| TASK BRIEF |
The line with "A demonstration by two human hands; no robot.", the line with "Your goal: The", and all lines between them in the material below: return these exactly, and no others.

========

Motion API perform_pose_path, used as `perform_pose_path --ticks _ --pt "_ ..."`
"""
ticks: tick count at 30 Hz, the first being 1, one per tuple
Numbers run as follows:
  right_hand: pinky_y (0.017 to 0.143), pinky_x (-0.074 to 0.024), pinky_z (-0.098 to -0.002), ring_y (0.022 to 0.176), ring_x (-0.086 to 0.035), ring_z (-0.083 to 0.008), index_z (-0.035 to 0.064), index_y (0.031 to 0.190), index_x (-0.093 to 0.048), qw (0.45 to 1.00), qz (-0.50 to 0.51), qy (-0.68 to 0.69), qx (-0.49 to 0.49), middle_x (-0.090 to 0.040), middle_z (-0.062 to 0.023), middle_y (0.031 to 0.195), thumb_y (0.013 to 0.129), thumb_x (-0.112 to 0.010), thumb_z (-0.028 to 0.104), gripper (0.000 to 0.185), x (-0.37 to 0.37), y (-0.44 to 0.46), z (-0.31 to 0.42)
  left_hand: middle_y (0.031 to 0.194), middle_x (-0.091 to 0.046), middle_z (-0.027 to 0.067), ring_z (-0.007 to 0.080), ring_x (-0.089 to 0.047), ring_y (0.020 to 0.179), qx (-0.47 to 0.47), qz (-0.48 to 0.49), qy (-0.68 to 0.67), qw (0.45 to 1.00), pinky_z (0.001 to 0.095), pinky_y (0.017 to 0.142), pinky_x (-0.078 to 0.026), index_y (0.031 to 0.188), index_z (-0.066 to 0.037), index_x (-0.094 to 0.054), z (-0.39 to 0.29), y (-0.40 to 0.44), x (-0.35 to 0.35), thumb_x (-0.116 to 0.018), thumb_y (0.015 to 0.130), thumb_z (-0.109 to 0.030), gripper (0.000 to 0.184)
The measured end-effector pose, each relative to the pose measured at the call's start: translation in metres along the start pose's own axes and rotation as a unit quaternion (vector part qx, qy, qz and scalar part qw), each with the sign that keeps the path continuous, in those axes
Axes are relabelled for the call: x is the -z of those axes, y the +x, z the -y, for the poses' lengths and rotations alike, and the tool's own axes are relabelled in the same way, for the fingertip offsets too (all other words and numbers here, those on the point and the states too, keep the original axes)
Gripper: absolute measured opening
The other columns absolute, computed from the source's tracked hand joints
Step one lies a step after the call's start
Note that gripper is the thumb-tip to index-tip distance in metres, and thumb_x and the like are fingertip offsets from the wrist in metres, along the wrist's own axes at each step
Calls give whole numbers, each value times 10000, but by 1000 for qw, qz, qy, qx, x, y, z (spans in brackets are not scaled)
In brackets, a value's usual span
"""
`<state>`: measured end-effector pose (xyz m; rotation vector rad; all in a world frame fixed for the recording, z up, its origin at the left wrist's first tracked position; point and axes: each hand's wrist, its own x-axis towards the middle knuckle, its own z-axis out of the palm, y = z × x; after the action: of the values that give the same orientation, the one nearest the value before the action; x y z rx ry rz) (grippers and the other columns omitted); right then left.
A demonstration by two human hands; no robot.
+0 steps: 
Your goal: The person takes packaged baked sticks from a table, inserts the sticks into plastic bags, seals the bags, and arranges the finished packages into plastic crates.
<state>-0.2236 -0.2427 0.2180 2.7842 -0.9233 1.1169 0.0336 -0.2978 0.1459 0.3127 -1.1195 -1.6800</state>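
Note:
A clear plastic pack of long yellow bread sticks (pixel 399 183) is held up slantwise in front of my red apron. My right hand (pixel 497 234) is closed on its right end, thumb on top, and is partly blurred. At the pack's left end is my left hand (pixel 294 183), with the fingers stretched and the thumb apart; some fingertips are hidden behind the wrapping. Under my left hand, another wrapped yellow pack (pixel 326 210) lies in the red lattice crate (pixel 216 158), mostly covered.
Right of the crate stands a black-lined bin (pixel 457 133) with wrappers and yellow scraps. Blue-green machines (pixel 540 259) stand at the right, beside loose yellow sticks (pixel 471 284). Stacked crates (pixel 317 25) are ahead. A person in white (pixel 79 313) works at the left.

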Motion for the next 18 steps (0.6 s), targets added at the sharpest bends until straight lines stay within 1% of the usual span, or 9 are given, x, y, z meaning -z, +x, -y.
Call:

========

| EXERCISE RESULT |
A demonstration by two human hands; no robot.
+0 steps: 
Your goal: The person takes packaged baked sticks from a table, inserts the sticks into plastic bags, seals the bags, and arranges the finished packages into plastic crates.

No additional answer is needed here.